Data block
•••

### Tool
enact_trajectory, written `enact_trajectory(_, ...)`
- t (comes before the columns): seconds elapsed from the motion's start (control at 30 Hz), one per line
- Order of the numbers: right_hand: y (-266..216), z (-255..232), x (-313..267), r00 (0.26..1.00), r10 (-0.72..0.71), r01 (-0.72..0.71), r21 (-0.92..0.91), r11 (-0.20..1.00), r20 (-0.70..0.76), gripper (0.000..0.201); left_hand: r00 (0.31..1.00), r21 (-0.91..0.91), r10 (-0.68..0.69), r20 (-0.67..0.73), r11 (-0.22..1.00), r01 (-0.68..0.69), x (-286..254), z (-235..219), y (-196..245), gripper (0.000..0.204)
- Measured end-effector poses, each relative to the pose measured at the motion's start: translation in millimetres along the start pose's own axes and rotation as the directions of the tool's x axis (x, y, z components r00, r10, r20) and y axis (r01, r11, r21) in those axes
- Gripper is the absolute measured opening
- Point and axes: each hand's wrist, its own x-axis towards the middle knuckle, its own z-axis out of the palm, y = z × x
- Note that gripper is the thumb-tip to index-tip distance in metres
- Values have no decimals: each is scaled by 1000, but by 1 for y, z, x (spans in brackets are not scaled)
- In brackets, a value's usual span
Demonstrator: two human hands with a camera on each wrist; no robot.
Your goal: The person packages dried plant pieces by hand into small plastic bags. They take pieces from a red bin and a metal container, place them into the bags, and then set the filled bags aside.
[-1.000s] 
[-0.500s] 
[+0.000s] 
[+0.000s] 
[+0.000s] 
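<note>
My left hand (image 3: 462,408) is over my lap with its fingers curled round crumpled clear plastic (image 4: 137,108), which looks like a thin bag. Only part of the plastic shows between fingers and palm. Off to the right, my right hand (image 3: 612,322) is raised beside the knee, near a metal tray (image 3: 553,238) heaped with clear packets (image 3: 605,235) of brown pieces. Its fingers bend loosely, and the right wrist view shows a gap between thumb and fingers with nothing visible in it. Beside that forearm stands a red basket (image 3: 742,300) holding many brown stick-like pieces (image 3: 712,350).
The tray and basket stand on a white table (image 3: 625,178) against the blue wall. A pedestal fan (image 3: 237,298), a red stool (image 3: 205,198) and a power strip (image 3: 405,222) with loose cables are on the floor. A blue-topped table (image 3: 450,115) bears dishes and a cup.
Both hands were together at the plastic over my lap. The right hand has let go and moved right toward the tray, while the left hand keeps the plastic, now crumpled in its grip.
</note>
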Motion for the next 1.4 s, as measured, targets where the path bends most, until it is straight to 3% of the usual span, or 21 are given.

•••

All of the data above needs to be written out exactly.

### Tool
enact_trajectory, written `enact_trajectory(_, ...)`
- t (comes before the columns): seconds elapsed from the motion's start (control at 30 Hz), one per line
- Order of the numbers: right_hand: y (-266..216), z (-255..232), x (-313..267), r00 (0.26..1.00), r10 (-0.72..0.71), r01 (-0.72..0.71), r21 (-0.92..0.91), r11 (-0.20..1.00), r20 (-0.70..0.76), gripper (0.000..0.201); left_hand: r00 (0.31..1.00), r21 (-0.91..0.91), r10 (-0.68..0.69), r20 (-0.67..0.73), r11 (-0.22..1.00), r01 (-0.68..0.69), x (-286..254), z (-235..219), y (-196..245), gripper (0.000..0.204)
- Measured end-effector poses, each relative to the pose measured at the motion's start: translation in millimetres along the start pose's own axes and rotation as the directions of the tool's x axis (x, y, z components r00, r10, r20) and y axis (r01, r11, r21) in those axes
- Gripper is the absolute measured opening
- Point and axes: each hand's wrist, its own x-axis towards the middle knuckle, its own z-axis out of the palm, y = z × x
- Note that gripper is the thumb-tip to index-tip distance in metres
- Values have no decimals: each is scaled by 1000, but by 1 for y, z, x (spans in brackets are not scaled)
- In brackets, a value's usual span
Demonstrator: two human hands with a camera on each wrist; no robot.
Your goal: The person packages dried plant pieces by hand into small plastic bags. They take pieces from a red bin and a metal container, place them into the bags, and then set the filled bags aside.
[-1.000s] 
[-0.500s] 
[+0.000s] 
[+0.000s] 
[+0.000s] 
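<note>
My left hand (image 3: 462,408) is over my lap with its fingers curled round crumpled clear plastic (image 4: 137,108), which looks like a thin bag. Only part of the plastic shows between fingers and palm. Off to the right, my right hand (image 3: 612,322) is raised beside the knee, near a metal tray (image 3: 553,238) heaped with clear packets (image 3: 605,235) of brown pieces. Its fingers bend loosely, and the right wrist view shows a gap between thumb and fingers with nothing visible in it. Beside that forearm stands a red basket (image 3: 742,300) holding many brown stick-like pieces (image 3: 712,350).
The tray and basket stand on a white table (image 3: 625,178) against the blue wall. A pedestal fan (image 3: 237,298), a red stool (image 3: 205,198) and a power strip (image 3: 405,222) with loose cables are on the floor. A blue-topped table (image 3: 450,115) bears dishes and a cup.
Both hands were together at the plastic over my lap. The right hand has let go and moved right toward the tray, while the left hand keeps the plastic, now crumpled in its grip.
</note>
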Motion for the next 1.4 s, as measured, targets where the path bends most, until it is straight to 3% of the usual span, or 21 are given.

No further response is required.